AMD Epyc encryption for virtual machines can be circumvented

Researchers at Fraunhofer Aisec have developed a method to bypass the Secure Encrypted Virtualization security of AMD’s Epyc processors. This allows them to extract data from the ram of a virtual machine.

The researchers have called their attack Severed and claim that they can extract the entire contents of the working memory of a virtual machine in plaintext via a malicious hypervisor. To do this, they bypass the hardware Secure Encrypted Virtualization, or SEV, of AMD’s Epyc processors for data center systems.

The intention of SEV is that virtual machines in RAM are protected against access from outside, including via hypervisors, thanks to encryption. Each individual virtual machine is assigned its own memory space identifier, which is associated with a cryptographic key that is stored in the AMD Secure Processor. That key is used to encrypt and decrypt the virtual machine’s data.

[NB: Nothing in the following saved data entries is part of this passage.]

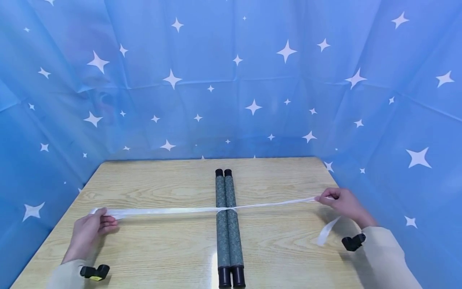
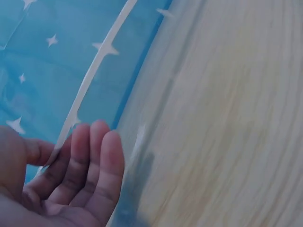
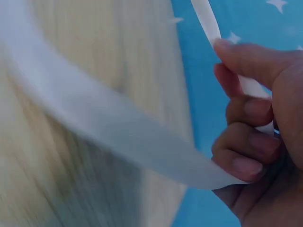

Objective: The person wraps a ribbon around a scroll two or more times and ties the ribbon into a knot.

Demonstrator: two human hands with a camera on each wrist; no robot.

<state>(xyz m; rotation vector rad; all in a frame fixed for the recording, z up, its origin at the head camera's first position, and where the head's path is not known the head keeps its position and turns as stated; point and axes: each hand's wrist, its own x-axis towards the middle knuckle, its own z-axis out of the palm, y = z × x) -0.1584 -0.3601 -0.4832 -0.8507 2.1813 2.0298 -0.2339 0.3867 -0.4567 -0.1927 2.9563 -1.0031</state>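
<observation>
Two grey-green rods with black end caps lie side by side on the table, the left rod touching the right rod. A white ribbon crosses their middle and stretches out taut to both sides. At its left part, my left hand pinches the ribbon between thumb and forefinger, the other fingers loosely bent. My right hand pinches the ribbon's right part between thumb and forefinger. In the right wrist view the other fingers curl over the ribbon, whose loose tail hangs down from the hand.
The wooden table has its far edge against a blue curtain with white stars, which also closes off both sides. Small black devices sit on the left cuff and the right cuff.
</observation>
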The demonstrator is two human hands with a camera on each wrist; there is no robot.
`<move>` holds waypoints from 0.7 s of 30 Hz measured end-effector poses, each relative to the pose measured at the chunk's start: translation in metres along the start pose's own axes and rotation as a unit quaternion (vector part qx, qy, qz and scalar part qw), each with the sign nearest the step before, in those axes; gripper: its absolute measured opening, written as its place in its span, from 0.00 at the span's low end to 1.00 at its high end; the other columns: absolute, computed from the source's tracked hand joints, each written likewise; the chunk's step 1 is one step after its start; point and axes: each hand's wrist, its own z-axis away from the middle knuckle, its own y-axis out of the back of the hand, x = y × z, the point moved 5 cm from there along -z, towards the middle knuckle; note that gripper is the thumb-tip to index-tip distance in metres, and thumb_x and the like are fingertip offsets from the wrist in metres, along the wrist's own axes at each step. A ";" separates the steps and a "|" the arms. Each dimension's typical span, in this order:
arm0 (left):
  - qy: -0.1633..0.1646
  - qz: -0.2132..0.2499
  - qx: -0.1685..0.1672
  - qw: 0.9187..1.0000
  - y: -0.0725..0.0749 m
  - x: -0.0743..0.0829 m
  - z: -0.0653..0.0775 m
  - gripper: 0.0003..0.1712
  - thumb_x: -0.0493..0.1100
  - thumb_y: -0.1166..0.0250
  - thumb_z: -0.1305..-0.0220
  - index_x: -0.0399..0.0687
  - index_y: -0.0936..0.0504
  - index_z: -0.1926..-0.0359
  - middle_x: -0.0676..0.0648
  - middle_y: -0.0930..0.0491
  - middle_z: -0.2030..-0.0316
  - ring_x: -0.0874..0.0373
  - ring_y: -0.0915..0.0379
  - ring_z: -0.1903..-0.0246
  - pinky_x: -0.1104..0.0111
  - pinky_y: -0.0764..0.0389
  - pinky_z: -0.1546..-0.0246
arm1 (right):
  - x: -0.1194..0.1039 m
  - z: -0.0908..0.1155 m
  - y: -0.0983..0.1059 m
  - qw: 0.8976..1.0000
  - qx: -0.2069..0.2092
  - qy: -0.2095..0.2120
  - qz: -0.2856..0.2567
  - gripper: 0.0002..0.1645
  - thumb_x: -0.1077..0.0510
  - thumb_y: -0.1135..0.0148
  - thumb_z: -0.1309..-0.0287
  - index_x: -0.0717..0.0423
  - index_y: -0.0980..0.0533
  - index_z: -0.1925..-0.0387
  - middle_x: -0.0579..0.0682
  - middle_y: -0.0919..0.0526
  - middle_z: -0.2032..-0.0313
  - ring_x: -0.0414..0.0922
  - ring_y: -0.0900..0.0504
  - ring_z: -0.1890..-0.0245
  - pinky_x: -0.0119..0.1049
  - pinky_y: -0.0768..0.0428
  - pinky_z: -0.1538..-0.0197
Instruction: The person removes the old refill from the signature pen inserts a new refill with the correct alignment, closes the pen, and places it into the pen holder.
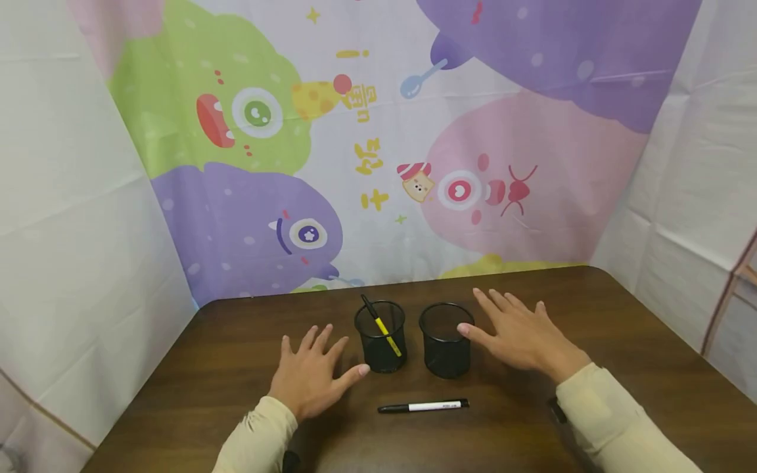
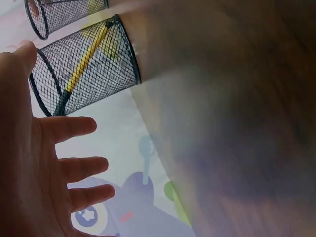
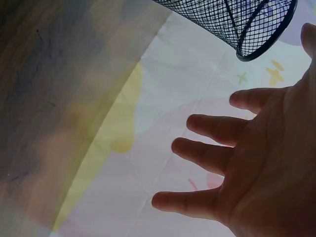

According to the researchers, AMD’s method lacks sufficient integrity protection and part of the memory mapping is provided by the hypervisor. “This allows us to customize the memory layout of the virtual machine in the hypervisor,” the researchers write. As a result, they can have a service in the virtual machine, such as a web server, request arbitrary blocks of virtual memory in plaintext from the outside. By doing this repeatedly, and re-mapping the pages, they can query the entire memory of a virtual machine.

The Fraunhofer researchers demonstrated their method on a system with an AMD Epyc 7251 processor, running Debian running the Apache web server and OpenSSH in separate virtual machines. They managed to extract 2GB from the virtual machine with the Severed attack. According to the researchers, AMD can defend itself against the attack by improving integrity protection, which comes at a high cost. A cheaper, but less secure solution would be to combine hashes of pages.